Task description>
Reproduce the whole listing word for word. Leave every image out.

Data section>
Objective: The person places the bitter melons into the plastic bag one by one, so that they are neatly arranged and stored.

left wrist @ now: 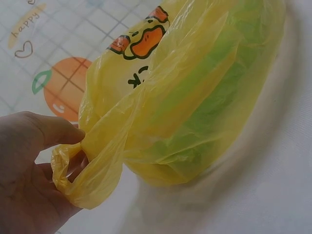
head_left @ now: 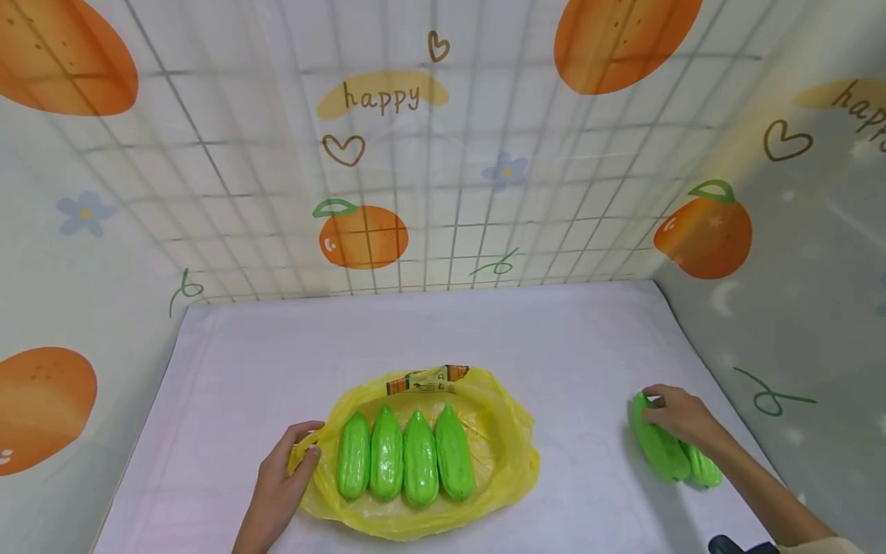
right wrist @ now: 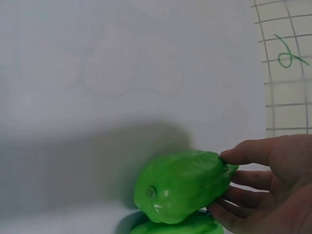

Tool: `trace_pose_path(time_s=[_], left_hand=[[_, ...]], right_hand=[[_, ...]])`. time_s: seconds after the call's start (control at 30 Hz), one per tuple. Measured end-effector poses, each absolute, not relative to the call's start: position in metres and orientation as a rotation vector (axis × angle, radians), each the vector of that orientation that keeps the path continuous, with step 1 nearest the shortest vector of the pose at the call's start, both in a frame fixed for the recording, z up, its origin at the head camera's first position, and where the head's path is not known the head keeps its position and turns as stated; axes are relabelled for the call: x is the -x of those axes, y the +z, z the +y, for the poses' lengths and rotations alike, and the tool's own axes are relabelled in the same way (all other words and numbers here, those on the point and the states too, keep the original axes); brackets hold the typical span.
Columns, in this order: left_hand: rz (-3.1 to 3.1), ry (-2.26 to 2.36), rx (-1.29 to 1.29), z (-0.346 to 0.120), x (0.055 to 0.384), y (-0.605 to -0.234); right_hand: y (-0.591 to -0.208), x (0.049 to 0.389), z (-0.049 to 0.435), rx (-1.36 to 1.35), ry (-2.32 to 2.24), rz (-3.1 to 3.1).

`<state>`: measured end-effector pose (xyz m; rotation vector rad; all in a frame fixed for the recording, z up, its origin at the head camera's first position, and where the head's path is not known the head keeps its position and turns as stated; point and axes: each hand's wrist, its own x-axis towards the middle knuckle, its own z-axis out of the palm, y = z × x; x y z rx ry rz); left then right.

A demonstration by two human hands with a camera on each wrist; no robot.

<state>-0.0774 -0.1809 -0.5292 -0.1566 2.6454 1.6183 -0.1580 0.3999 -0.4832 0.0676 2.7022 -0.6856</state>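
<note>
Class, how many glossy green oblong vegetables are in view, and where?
6: four glossy green oblong vegetables side by side in the open yellow plastic bag, one held by the right hand, and one beside that on the white tabletop. Others might be hidden.

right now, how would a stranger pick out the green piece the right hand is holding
On the white table, go past the yellow bag toward the table's right edge. The green piece is the left one of two there, its far end gripped by the right hand. That grip sets it apart from its neighbour, partly hidden on its right.
</note>
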Motion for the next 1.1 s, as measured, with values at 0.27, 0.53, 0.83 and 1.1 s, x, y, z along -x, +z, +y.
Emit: trace_pose_path(time_s=[0.27, 0.53, 0.83, 1.1], left_hand=[[2.632, 1.618, 0.167, -0.181, 0.078, -0.528], [2.659, 1.627, 0.121, -0.180, 0.078, -0.526], [2.642, 1.623, 0.132, -0.180, 0.079, -0.523], [2.632, 1.623, 0.141, -0.179, 0.078, -0.523]], right_hand=[[-0.481, 0.158, 0.397, -0.060, -0.673, 2.722], [-0.478, 0.157, 0.397, -0.062, -0.711, 2.698], [-0.472, 0.159, 0.392, -0.098, -0.903, 2.596], [-0.462, 0.164, 0.375, -0.107, -1.012, 2.511]])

Task result>
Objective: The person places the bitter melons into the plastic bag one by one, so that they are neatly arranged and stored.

left wrist @ now: 
head_left @ now: 
right wrist @ now: 

Tool: `trace_pose_path(time_s=[_], left_hand=[[_, ...]], right_hand=[[_, ...]])`. time_s: seconds after the call's start (control at 30 Hz), one per tuple. Measured end-effector poses, each absolute, not relative to the call's start: position in metres and orientation as a rotation vector (axis × angle, radians), each the vector of that orientation that keeps the path continuous, with step 1 nearest the shortest vector of the pose at the call's start, both in a frame fixed for the recording, z up, its origin at the head camera's first position, and where the head's path is not known the head keeps its position and turns as stated; axes are relabelled for the call: x is the -x of those axes, y the +z, z the +y, for the poses' lengths and rotations alike, and the tool's own axes are relabelled in the same way (all other words and numbers here, those on the point and the states too, keep the original axes); brackets hold the typical span.
Columns, in this order: left_hand: rz (-3.1 to 3.1), ry (-2.26 to 2.36), rx (-1.29 to 1.29), z (-0.346 to 0.120), x (0.055 to 0.384), y (-0.605 to -0.234); right_hand: y (-0.591 to -0.208), x (0.049 to 0.389), z (-0.049 to 0.435), rx (-1.36 to 1.35), ry (-2.32 to 2.24), rz (-3.1 to 3.1).

`<state>`: measured end-effector pose (xyz m; rotation vector rad; all in a frame fixed for the recording, z up, its origin at the head camera's first position, and where the head's path is not known the head keeps its position and turns as stated; point and axes: each hand's wrist, its own x-axis towards the middle knuckle, its own z-axis out of the palm, y = z × x; x y z rx ry rz); left then right.

A demonstration by two human hands with a camera on each wrist; no robot.

<state>-0.0774 -0.1809 -0.5292 -0.1566 2.6454 1.6183 -0.1580 0.3999 -0.4832 0.0676 2.7022 -0.6856</state>
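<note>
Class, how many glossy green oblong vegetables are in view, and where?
6: four glossy green oblong vegetables side by side in the open yellow plastic bag, one held by the right hand, and one beside that on the white tabletop. Others might be hidden.

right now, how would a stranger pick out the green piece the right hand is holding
On the white table, go past the yellow bag toward the table's right edge. The green piece is the left one of two there, its far end gripped by the right hand. That grip sets it apart from its neighbour, partly hidden on its right.
</note>
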Motion for the next 1.1 s, as measured, with values at 0.27, 0.53, 0.83 and 1.1 s, x, y, z along -x, +z, +y.
Emit: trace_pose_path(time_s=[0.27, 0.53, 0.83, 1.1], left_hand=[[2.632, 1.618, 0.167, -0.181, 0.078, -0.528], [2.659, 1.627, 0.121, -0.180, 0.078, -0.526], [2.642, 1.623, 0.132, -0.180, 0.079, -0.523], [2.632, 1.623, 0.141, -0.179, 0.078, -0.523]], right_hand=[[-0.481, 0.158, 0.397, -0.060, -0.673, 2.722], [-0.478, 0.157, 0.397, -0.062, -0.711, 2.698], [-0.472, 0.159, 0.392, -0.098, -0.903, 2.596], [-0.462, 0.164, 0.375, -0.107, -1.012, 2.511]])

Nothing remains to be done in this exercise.